Les projets de budget et de financement de la Sécurité sociale pour 2010 doivent être présentés la semaine prochaine. Quelques changements sont à prévoir :
La loi Tepa de 2007 a créé au profit des acquéreurs d'un logement une réduction d'impôt sur le revenu (IR) d'un montant égal à 40% des intérêts dus la première année, puis à 20% les quatre années suivantes. Pour les acquisitions effectuées en 2010 dans le neuf, le taux de la réduction passerait à 35% pour la première année puis 15% pour les quatre années suivantes. Ces diminutions du taux des réductions se poursuivraient pour disparaître pour les acquisitions réalisées en 2013. Le but ? Favoriser les investissements en logements respectueux de la norme BBC (Bâtiment Basse Consommation), lesquels continueraient de bénéficier d'une réduction de 40% pendant sept ans.
Cette distinction entre les logements "verts" et les autres s'appliquera aussi au dispositif Scellier : si le logement n'entre pas dans la catégorie BBC, la réduction passerait de 25% à 20% pour les achats de 2010 puis 15% pour les acquisitions de 2011 et 2012.

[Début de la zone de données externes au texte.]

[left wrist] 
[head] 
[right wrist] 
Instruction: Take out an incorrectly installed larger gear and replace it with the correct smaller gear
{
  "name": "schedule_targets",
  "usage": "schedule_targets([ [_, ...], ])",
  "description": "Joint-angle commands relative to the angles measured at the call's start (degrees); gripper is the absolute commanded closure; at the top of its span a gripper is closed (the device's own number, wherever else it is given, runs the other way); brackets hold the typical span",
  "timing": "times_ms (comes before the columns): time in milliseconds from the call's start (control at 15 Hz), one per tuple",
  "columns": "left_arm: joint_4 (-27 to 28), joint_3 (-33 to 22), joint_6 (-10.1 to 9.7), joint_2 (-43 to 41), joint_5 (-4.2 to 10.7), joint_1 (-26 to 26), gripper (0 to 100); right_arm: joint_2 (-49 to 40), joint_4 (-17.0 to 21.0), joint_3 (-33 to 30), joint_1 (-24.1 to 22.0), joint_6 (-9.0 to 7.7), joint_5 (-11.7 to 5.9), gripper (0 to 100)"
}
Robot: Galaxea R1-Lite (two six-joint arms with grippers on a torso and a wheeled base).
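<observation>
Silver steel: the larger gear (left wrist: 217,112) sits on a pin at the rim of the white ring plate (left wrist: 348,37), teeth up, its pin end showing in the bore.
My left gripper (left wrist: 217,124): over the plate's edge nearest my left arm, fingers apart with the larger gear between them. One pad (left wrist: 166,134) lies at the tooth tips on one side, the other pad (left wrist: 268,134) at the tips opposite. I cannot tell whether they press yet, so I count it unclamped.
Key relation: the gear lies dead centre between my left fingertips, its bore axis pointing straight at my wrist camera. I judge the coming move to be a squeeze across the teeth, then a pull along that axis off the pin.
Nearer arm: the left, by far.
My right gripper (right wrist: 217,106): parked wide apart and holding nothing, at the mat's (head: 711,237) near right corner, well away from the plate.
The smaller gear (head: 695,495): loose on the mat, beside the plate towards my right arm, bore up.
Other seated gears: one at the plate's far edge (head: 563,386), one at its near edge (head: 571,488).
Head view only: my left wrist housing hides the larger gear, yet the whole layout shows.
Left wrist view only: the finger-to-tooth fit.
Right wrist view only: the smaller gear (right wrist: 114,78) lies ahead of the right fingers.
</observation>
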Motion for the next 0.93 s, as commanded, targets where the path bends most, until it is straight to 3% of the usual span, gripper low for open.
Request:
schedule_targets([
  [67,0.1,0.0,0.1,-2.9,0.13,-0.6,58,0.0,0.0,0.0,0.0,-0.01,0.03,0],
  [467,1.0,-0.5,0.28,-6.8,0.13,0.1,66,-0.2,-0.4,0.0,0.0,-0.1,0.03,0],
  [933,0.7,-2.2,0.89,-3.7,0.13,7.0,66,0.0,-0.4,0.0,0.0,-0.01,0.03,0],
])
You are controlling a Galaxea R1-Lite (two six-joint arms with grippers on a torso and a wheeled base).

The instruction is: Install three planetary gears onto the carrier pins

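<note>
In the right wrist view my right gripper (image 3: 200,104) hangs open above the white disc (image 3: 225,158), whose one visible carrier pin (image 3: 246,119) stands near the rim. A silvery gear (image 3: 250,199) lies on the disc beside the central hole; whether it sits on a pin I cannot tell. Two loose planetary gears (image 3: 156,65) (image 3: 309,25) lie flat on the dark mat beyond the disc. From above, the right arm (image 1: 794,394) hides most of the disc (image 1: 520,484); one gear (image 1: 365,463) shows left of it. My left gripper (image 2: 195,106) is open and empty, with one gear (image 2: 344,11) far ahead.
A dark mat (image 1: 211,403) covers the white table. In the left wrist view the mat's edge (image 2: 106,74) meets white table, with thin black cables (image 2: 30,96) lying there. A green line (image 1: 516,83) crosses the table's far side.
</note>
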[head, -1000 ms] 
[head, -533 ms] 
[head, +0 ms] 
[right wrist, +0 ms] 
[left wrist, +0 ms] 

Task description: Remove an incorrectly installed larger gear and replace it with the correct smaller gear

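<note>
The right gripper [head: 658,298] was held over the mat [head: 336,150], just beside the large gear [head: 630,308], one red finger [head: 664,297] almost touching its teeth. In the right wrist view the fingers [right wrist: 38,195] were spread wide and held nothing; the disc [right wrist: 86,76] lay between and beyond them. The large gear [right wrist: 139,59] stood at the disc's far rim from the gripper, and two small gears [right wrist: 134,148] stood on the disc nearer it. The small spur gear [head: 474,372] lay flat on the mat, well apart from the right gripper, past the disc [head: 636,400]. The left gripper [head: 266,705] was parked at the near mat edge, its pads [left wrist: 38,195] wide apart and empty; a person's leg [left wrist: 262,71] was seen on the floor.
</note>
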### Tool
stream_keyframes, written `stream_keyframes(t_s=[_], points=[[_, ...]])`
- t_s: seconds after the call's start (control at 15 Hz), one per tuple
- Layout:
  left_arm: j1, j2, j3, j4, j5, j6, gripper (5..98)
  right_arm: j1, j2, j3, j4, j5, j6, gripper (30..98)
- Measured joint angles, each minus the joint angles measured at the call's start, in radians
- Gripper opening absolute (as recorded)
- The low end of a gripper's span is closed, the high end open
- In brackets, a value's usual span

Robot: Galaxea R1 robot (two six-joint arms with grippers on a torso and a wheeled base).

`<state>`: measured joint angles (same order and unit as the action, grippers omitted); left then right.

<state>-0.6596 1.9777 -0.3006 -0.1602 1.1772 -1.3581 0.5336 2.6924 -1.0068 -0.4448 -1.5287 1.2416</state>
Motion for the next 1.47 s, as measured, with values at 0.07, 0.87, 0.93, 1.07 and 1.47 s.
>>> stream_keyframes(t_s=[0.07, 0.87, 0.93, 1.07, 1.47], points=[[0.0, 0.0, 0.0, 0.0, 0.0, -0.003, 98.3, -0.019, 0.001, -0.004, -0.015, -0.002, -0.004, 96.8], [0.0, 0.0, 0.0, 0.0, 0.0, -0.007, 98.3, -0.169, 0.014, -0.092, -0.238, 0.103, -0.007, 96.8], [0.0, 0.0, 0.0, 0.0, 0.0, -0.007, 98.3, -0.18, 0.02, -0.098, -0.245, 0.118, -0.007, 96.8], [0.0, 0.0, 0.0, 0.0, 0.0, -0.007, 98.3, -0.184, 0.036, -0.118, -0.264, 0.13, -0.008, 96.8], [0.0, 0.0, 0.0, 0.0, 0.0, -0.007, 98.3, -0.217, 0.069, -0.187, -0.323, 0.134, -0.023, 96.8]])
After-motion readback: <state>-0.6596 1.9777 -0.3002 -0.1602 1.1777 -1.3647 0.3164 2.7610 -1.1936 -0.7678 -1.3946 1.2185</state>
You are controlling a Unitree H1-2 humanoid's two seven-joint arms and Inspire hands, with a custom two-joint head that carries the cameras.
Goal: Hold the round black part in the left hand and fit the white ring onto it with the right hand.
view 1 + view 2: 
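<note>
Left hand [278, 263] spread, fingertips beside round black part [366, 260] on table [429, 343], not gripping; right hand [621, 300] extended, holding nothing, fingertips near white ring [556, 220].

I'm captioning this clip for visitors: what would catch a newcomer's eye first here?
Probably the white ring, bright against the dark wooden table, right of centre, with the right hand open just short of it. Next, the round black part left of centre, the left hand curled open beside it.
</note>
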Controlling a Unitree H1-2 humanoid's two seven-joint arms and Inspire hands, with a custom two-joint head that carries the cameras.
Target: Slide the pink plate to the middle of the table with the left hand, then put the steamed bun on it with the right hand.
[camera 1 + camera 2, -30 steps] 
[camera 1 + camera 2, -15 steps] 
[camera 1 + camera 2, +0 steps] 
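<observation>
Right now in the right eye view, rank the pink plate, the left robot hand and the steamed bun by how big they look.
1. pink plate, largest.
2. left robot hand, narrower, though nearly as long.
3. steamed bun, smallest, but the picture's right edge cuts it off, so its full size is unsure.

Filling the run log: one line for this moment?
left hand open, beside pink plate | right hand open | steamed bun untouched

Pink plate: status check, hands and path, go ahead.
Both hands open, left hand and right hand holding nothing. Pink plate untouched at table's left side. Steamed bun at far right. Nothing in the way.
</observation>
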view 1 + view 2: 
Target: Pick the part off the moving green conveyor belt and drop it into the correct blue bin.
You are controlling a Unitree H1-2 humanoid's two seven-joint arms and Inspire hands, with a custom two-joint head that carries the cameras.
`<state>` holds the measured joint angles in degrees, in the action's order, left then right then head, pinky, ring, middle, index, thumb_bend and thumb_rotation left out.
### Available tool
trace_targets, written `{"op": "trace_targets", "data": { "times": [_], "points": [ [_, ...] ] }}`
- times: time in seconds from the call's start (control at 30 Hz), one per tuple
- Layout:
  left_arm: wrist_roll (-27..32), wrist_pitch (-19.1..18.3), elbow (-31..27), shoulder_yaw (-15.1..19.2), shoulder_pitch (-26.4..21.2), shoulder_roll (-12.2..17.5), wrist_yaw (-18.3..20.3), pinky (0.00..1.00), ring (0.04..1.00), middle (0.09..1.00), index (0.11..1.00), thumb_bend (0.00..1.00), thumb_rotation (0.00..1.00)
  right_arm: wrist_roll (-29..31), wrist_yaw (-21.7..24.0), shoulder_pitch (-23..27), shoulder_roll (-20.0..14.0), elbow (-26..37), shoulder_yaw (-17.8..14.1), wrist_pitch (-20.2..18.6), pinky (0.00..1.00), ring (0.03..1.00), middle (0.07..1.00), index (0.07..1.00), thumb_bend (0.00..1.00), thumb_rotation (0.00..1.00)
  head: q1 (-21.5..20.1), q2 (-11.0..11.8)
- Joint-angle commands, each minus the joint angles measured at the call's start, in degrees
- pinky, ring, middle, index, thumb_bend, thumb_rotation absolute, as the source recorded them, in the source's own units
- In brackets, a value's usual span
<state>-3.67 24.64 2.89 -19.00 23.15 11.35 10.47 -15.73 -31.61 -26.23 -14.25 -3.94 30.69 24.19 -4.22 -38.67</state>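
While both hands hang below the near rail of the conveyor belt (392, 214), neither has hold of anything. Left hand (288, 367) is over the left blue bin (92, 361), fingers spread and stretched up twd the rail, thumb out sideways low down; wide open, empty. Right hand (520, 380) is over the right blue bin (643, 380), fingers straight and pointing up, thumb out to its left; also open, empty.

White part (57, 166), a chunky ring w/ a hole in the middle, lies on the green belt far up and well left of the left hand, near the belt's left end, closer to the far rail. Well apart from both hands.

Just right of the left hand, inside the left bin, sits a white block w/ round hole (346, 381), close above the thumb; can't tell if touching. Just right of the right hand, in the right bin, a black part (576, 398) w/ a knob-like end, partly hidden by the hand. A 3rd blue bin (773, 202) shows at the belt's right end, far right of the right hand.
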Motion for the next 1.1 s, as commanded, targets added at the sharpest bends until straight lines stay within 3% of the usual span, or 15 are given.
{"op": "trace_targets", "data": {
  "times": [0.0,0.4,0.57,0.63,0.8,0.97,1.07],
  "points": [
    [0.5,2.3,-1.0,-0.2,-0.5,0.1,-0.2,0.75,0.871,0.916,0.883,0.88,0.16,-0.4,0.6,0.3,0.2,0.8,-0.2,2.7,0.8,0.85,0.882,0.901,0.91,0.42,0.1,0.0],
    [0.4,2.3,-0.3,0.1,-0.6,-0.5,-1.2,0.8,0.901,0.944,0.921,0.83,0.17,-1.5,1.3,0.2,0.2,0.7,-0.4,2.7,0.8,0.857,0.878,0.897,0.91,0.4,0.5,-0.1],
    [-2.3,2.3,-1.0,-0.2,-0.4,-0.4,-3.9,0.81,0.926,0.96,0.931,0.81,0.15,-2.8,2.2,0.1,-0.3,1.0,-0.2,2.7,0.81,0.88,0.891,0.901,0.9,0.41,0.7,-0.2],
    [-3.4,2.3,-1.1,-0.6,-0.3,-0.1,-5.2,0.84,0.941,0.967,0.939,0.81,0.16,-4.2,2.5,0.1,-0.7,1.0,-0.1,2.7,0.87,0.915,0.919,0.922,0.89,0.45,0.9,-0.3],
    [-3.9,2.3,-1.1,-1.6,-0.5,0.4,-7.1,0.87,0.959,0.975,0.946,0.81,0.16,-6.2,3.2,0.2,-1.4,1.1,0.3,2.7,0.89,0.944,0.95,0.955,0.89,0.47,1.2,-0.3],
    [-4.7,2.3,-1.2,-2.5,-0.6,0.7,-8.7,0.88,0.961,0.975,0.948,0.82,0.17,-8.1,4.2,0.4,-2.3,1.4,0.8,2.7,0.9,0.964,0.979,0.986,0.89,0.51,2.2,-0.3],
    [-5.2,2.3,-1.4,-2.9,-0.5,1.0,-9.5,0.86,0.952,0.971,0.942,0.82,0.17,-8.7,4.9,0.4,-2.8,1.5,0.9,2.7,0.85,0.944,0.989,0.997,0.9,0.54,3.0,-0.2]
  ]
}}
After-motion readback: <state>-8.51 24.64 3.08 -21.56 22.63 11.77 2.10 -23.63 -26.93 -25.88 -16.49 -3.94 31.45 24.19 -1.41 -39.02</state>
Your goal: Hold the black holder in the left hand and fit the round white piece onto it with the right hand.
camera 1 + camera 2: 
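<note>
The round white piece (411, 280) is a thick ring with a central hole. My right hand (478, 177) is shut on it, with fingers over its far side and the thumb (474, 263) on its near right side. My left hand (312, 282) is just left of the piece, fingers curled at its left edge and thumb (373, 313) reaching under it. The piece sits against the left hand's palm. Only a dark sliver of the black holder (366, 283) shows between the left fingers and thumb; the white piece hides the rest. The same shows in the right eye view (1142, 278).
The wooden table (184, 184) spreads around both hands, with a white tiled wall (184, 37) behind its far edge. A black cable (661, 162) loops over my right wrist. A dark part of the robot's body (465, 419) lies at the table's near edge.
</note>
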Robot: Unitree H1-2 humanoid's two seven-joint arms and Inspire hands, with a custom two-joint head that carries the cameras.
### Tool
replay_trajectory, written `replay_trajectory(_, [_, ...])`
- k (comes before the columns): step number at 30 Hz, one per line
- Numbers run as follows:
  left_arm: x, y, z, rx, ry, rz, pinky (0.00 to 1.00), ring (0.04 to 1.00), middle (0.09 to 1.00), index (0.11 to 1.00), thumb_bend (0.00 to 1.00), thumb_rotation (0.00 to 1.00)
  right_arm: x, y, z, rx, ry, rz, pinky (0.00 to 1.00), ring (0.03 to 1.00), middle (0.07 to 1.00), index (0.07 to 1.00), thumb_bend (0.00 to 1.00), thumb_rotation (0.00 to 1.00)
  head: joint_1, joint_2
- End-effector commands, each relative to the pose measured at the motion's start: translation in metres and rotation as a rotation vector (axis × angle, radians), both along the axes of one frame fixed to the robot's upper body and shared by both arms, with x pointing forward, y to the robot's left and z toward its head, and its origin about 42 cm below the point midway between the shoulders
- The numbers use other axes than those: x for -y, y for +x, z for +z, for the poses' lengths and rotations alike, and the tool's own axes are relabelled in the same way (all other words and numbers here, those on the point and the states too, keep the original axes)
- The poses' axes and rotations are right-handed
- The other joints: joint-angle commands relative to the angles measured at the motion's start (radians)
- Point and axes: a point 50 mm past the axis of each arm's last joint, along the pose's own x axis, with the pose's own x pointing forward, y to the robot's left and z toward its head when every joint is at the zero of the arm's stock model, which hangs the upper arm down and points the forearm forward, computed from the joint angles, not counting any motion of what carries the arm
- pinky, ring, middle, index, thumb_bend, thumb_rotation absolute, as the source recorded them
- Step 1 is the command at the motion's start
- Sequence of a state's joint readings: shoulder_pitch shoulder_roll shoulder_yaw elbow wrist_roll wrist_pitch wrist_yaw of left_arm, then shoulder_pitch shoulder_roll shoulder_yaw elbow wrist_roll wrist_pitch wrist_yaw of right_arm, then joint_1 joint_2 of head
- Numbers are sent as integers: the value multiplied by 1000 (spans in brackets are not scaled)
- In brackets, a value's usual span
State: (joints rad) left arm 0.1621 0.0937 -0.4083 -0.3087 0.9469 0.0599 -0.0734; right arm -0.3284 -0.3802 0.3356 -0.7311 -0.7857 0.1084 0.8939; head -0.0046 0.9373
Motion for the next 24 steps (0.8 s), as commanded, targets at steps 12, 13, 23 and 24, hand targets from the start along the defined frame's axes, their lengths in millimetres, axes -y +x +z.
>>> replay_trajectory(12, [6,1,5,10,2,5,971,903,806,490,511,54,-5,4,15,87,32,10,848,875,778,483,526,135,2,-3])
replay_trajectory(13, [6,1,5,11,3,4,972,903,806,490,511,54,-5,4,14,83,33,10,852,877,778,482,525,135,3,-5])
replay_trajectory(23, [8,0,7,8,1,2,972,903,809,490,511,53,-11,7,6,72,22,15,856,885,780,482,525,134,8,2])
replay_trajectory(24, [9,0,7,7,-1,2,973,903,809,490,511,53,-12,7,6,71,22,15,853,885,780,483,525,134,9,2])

Afin d'inciter les investissements en grands logements, l'Etat pourrait étendre le dispositif Scellier aux biens dits "familiaux" : le plafond serait alors de 600.000 euros et limité à un investissement tous les deux ans. Par ailleurs cet avantage fiscal serait exclusif de tout autre avantage Scellier.
Alors qu'actuellement dès lors que les cessions d'actions ou d'obligations n'excèdent pas 25.730 euros annuels les plus-values sont exemptes d'IR et de prélèvements sociaux, la donne pourrait bien changer à compter de 2010. En effet, si l'exonération d'IR doit être maintenue, les prélèvements sociaux seraient appliqués aux plus-values, quel qu'en soit le montant.
Quant aux plus-values immobilières concernant un logement qui n'est pas la résidence principale du proprétaire, leur exonération d'IR et de prélèvements sociaux au bout de 15 ans de détention pourrait bien être remise en cause.
Les prélèvements effectués sur les retraites chapeaux devraient être doublés. Toutefois, les prélèvements déjà appliqué aux stock-options, parachutes dorés, intéressement et participation ne seront pas augmentés.